А на реку валом валил пестрый народ, свой и приезжий, днем натягивали переметы, по ночам неводили на песчаных отмелях, и Степан другой раз по суткам не вылезал из «казанки», рыская по Оби, отбирая невода и переметы, выслушивая мат, крики, нередко схватывался в рукопашных, ожесточась после них еще сильнее. Люди, которых он ловил на реке, ненавидели его. Ненависть легко читалась в их лицах и была иногда такой ярой, что он без труда догадывался: представится удобный случай – убьют, не моргнув глазом. Ощущал эту угрозу не только при встречах, но и по тому, как все злее пакостили ему на усадьбе: гадили на крыльце, отрывали штакетины, подкидывали записки и гнилую рыбу. Пришлось заводить собаку, и теперь по ночам, когда был дома, нередко вскакивал от пронзительного, заливистого лая. Лиза вздрагивала, но с постели не поднималась и на улицу не выходила, только обреченно, чуть слышно вздыхала: «Господи, когда это кончится?» Она теперь ни о чем не просила, днями все больше молчала, а ночами подолгу не спала и смотрела в потолок широко раскрытыми глазами. Степан с разговорами не навязывался и оставался со своими мыслями один на один.
Дело с бородулинской лодкой закончилось мутно: ночью она исчезла. Приехал из милиции молоденький лейтенант, покрутился, спросил про протокол. Протокола не было. Лейтенант вздохнул и пообещал довести дело до ума. Но пообещал таким голосом, что стало ясно – не доведет. Степан махнул рукой: ничего, не последний день они живут с Бородулиным, доведется еще встретиться.
– Пожуем – увидим, – вслух сказал он, и собака вскинула голову, повернула к хозяину чуткий, влажный нос, словно хотела спросить: чего ты?
– Да жизнь, говорю, веселая пошла, – ответил он и потрепал тугую собачью шерсть на загривке. Молодая сука с готовностью растянулась на земле и подставила живот. Степан хмыкнул и взялся чесать.

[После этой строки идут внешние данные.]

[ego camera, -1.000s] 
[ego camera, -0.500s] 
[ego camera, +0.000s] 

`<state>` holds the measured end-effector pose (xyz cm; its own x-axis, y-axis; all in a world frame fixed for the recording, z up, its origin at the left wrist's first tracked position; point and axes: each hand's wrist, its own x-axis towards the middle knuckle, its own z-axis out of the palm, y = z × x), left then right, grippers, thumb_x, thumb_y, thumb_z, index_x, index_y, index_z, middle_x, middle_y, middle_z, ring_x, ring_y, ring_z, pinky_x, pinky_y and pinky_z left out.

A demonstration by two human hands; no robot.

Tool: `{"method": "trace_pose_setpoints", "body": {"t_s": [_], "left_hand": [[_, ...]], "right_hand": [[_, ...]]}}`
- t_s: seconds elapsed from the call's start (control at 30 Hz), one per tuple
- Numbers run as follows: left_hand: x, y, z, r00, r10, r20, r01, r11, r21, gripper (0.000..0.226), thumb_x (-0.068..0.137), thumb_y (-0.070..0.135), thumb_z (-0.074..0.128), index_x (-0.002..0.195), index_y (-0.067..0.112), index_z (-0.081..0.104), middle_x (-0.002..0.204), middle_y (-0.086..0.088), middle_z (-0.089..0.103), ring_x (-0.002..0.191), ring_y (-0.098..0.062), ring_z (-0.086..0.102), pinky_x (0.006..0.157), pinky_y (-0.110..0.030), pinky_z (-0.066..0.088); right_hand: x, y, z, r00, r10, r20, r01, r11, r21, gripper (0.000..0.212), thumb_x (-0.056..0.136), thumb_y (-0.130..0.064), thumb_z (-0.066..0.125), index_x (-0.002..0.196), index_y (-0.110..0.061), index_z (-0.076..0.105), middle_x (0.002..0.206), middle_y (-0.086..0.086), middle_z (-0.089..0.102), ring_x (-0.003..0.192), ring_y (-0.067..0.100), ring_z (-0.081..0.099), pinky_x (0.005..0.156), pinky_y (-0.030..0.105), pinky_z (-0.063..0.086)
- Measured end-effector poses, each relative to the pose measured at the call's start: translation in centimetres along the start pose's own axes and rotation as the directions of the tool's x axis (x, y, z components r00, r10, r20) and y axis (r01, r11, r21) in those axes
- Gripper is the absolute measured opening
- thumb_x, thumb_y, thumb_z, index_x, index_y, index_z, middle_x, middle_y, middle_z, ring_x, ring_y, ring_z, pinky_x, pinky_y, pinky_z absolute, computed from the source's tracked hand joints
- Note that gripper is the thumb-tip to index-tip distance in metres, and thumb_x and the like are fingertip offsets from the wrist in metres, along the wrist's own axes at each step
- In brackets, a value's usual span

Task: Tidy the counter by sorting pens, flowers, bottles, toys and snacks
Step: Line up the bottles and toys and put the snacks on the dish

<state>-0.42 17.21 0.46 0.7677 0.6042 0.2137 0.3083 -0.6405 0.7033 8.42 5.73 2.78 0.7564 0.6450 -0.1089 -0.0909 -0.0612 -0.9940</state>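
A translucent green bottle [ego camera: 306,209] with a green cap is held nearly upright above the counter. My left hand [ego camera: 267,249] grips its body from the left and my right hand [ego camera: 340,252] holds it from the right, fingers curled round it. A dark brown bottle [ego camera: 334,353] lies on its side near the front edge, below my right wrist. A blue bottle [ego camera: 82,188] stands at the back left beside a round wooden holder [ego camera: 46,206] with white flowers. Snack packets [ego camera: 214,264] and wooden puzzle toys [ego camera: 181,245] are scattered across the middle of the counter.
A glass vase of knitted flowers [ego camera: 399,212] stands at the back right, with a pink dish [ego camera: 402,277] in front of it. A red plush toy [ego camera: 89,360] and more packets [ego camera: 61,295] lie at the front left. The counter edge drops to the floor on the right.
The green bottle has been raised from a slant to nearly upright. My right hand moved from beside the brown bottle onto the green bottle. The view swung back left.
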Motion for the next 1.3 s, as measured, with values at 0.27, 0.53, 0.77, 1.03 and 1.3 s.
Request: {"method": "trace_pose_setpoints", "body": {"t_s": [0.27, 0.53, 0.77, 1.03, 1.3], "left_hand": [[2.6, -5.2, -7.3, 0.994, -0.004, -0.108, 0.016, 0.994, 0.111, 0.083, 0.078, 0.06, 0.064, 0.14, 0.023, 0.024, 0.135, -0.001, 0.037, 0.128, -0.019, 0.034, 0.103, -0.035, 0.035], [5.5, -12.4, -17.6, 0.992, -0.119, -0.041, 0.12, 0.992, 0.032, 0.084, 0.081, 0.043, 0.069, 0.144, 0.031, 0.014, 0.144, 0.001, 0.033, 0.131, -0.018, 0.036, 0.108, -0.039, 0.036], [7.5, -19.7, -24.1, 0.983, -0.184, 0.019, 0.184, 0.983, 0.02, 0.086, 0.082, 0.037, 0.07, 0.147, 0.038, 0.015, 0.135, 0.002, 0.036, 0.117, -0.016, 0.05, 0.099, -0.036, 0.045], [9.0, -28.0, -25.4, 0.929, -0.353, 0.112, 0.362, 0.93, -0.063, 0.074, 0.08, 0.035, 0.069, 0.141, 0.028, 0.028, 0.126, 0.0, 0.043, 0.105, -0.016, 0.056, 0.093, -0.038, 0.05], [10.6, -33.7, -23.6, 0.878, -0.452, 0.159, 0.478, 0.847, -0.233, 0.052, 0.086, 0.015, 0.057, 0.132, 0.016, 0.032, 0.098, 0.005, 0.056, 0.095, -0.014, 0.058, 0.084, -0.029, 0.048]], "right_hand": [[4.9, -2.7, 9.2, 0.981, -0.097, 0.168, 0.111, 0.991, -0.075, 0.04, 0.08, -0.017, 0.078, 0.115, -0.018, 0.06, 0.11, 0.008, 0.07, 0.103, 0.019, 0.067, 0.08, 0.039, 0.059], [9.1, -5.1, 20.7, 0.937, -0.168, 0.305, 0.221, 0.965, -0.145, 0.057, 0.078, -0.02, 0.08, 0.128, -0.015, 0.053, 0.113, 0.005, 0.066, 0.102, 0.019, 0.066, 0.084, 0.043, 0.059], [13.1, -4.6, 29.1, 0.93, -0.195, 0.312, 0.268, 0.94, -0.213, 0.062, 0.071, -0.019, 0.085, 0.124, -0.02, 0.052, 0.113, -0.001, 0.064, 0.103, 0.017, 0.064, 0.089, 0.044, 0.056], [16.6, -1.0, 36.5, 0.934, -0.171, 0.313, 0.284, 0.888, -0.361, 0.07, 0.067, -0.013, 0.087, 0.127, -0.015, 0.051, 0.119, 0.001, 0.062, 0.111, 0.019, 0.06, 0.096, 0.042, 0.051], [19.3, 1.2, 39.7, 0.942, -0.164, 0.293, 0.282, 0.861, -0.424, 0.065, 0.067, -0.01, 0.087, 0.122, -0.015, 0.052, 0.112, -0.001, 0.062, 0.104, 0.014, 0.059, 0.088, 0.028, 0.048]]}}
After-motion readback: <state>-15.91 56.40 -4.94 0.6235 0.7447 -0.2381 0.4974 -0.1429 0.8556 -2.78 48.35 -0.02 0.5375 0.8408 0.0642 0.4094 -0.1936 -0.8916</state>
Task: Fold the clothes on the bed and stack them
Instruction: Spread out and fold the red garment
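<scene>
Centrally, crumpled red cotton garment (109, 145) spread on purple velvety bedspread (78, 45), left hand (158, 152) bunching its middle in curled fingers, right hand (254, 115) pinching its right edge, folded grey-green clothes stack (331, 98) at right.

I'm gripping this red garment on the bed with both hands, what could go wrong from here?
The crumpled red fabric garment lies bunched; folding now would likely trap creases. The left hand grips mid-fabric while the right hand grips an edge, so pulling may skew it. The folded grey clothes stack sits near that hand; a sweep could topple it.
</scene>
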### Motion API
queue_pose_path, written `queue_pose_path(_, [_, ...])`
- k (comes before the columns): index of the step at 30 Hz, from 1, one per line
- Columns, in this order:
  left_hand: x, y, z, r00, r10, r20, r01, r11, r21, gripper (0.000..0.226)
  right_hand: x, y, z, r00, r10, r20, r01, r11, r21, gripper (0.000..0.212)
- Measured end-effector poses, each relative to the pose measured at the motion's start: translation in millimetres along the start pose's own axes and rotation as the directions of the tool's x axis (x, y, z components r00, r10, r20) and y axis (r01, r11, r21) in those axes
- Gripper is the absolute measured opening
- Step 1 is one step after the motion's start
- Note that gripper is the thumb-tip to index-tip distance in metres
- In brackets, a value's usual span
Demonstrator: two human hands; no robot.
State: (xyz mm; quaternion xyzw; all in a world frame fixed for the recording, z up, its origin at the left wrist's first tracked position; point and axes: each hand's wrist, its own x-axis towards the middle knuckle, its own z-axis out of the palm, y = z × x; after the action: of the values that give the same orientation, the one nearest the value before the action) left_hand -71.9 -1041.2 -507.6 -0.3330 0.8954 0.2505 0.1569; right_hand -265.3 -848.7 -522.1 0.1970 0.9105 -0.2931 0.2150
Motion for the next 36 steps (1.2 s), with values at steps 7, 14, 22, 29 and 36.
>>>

В последние дни, когда выдавалась свободная минута, он отвязывал собаку, уходил с ней на берег Незнамовки и там подолгу разговаривал, как разговаривал когда-то в избушке с Подругой. Подруга вспоминалась часто, и он из-за неясного опасения не давал новой собаке кличку, подзывая ее коротким «эй!». Молодая сука быстро привыкла и охотно откликалась.